(Beginning of MATERIAL TO PROCESS)

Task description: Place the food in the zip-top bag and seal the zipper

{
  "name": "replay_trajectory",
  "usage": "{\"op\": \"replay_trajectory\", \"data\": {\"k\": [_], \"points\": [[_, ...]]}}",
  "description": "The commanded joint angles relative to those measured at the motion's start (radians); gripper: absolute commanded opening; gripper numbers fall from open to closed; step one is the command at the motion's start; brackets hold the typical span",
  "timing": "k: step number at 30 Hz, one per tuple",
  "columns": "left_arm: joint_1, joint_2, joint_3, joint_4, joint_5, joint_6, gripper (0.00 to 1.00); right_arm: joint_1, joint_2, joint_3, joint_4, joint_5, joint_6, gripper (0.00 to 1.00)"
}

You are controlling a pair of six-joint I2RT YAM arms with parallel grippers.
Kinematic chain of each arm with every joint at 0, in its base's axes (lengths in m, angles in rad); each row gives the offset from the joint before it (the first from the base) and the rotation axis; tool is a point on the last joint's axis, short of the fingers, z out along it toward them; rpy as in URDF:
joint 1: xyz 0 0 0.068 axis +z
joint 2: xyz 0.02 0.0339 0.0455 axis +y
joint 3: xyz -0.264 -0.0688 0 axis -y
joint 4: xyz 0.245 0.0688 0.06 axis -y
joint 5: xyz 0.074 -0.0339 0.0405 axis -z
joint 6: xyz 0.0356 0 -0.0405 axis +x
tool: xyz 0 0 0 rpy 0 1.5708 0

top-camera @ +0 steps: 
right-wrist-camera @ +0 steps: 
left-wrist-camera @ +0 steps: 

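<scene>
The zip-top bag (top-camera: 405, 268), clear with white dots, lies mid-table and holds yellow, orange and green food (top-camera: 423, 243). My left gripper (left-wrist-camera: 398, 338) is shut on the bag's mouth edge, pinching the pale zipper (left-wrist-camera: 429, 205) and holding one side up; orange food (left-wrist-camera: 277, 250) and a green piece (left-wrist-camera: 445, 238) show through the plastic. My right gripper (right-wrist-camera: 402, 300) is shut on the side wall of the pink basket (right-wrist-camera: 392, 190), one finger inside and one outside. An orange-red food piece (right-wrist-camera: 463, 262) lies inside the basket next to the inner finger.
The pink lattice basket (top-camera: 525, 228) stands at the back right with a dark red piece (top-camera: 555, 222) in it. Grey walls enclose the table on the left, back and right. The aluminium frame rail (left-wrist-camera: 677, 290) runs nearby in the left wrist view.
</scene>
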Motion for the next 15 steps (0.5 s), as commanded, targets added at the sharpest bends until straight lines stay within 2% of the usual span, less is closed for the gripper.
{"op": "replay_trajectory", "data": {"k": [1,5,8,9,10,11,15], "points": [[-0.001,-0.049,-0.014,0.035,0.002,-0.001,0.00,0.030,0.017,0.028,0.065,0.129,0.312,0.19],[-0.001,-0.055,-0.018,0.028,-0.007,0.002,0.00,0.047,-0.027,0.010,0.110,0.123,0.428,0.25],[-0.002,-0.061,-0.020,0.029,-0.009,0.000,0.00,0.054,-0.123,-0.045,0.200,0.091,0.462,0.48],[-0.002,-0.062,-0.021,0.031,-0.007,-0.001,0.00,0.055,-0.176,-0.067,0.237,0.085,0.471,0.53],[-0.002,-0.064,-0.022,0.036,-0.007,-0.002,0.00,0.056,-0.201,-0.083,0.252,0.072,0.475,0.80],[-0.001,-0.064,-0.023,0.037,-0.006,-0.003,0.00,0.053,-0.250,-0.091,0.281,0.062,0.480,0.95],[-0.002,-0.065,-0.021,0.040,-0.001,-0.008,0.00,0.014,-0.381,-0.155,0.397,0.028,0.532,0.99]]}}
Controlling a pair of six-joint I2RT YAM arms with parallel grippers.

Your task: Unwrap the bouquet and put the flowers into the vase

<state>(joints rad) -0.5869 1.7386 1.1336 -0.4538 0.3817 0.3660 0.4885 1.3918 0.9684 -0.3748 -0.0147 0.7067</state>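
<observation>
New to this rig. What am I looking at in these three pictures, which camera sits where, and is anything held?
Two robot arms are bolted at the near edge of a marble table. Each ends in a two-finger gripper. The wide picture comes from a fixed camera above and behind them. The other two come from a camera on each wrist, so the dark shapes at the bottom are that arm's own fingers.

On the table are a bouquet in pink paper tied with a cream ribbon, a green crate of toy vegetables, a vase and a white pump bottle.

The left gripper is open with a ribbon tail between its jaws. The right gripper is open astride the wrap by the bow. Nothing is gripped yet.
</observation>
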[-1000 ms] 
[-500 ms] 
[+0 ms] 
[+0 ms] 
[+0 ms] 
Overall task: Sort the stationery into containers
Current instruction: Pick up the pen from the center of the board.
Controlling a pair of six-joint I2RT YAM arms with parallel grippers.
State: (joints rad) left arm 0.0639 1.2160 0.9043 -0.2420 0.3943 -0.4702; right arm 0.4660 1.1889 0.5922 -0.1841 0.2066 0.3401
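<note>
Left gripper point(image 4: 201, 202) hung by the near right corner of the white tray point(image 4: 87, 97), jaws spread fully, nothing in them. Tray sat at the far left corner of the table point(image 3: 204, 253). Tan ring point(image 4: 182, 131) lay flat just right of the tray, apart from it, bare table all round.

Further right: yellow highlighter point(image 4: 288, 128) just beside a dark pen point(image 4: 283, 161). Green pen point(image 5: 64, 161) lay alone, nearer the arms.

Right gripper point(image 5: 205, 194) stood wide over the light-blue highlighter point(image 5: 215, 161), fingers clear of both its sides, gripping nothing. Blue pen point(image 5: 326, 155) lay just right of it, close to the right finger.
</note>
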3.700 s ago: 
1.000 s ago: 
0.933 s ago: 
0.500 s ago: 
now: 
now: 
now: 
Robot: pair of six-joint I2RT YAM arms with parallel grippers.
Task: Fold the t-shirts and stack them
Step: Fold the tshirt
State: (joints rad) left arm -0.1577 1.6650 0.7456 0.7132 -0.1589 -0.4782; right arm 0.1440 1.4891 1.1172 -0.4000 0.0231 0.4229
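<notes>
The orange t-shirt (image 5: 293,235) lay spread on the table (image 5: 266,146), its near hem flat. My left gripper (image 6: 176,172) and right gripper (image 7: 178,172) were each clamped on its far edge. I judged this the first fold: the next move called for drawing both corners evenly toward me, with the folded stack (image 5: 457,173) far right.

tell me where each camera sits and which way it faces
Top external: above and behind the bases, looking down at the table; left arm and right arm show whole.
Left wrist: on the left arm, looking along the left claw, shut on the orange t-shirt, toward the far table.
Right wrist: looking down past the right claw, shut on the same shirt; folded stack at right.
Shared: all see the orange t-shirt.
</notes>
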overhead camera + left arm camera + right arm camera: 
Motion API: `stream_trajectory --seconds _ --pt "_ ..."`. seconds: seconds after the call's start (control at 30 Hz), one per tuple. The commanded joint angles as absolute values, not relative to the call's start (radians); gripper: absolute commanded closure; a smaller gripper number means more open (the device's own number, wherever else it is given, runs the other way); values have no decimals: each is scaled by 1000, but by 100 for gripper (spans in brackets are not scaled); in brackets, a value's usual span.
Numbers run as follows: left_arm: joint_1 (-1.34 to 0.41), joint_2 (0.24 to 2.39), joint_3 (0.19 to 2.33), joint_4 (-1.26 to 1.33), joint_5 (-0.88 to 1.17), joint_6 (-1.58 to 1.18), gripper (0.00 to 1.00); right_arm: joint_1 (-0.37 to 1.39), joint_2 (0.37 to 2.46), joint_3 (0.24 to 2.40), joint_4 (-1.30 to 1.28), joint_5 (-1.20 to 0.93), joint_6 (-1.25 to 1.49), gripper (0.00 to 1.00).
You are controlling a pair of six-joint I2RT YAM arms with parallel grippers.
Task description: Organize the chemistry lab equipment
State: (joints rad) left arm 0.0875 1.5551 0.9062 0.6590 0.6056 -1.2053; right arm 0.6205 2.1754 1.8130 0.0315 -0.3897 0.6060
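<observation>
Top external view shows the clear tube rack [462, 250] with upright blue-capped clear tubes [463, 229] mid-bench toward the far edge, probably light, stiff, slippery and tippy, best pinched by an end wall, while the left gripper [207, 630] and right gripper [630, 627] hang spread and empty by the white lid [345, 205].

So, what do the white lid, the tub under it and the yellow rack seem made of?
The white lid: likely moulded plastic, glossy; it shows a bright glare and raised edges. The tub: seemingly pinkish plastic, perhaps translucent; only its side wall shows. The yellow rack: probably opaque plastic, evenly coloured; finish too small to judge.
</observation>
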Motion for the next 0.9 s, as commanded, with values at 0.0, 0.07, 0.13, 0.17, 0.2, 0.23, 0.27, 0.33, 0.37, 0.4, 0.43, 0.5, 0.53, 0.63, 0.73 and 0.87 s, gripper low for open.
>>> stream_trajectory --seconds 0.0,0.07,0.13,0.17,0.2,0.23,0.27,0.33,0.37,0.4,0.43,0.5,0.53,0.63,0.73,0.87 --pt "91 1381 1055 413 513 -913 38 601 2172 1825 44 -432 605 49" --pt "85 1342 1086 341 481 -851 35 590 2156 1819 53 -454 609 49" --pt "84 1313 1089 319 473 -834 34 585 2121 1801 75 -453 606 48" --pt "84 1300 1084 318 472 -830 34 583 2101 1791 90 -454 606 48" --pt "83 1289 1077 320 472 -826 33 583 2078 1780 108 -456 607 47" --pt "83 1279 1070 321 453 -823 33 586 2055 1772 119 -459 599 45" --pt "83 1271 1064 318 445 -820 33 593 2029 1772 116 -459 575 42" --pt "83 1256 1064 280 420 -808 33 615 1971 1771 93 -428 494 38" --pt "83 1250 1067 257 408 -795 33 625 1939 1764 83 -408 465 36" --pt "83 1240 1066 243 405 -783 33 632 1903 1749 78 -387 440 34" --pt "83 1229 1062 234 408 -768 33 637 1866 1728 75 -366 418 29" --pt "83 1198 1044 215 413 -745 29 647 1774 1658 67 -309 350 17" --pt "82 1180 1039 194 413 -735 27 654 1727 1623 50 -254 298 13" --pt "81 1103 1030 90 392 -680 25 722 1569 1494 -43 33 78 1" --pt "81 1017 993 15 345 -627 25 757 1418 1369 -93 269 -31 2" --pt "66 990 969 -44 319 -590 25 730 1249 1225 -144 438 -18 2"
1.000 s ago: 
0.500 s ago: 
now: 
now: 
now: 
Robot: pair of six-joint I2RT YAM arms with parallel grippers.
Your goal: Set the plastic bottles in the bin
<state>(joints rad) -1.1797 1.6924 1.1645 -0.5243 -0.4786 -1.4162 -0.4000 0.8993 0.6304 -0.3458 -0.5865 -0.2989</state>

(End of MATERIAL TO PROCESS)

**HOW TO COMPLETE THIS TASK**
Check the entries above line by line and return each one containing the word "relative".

**WRITTEN REPLY**
  "description": "The commanded joint angles relative to those measured at the motion's start (radians); gripper: absolute commanded opening; gripper numbers fall from open to closed; step one is the command at the motion's start; brackets hold the typical span",
Motion API: `stream_trajectory --seconds _ --pt "_ ..."`. seconds: seconds after the call's start (control at 30 Hz), one per tuple. The commanded joint angles as absolute values, not relative to the call's start (radians); gripper: absolute commanded closure; a smaller gripper number means more open (the device's own number, wherever else it is given, runs the other way); values have no decimals: each is scaled by 1000, but by 100 for gripper (spans in brackets are not scaled); in brackets, a value's usual span.

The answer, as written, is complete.